* Task requirements: Your task is to retype, exactly, the line containing "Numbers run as" and every later line through the end of the listing, with pictures omitted.

::: Data shown

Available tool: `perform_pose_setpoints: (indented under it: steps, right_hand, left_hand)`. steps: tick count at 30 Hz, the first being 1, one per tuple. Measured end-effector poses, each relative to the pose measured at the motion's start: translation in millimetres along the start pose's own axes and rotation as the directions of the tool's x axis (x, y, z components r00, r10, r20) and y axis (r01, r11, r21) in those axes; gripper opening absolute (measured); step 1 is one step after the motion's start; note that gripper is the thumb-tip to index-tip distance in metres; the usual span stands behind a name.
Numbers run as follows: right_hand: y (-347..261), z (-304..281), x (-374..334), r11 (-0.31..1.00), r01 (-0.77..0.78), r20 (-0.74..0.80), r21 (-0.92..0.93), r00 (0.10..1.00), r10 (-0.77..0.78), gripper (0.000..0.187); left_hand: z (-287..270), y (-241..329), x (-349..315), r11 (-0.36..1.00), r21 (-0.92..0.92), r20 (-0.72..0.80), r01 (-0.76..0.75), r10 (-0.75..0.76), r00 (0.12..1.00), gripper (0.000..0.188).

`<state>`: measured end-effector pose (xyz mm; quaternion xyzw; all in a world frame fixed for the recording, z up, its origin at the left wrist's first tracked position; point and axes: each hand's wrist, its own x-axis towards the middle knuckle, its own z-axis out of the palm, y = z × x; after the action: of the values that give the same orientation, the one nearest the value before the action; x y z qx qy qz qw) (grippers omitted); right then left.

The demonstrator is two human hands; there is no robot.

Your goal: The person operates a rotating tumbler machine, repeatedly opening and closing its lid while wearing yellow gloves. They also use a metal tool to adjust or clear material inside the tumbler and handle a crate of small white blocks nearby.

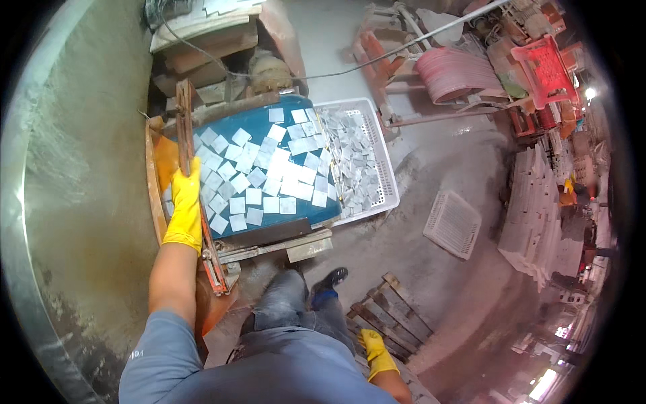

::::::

* Your solution:
Numbers run as follows: right_hand: y (-347..261), z (-304..281), x (-374..334), r11 (-0.31..1.00), r01 (-0.77..0.78), r20 (-0.74..0.80), r21 (-0.92..0.93), r00 (0.10..1.00), r10 (-0.77..0.78), gripper (0.000..0.187); left_hand: z (-287..270), y (-241..329), x (-349..315), r11 (-0.36..1.00), r21 (-0.92..0.92), r20 (-0.72..0.80), r01 (-0.76..0.75), r10 (-0.75..0.76), r00 (0.12..1.00), gripper (0.000..0.188).

`<state>`: measured end-effector pose (xyz mm; quaternion xyzw; all in a world frame fixed for the recording, z up, its origin at the left wrist's first tracked position; point and axes: each hand's wrist, its own x-axis towards the middle knuckle, its own z-axis out of the palm, y = z × x; after the action: of the values that give the same orientation, the one nearest the value before the action; x y z qx qy qz qw) (grippers omitted); right then left.

The demonstrator is two human hands; there is no robot.

Your goal: The person operates a rotating tumbler machine, repeatedly opening and closing its lid while wearing yellow gloves. They also use a metal tool to adjust or clear material inside the tumbler and handle a crate of small white blocks nearby.

The answer contains nothing further.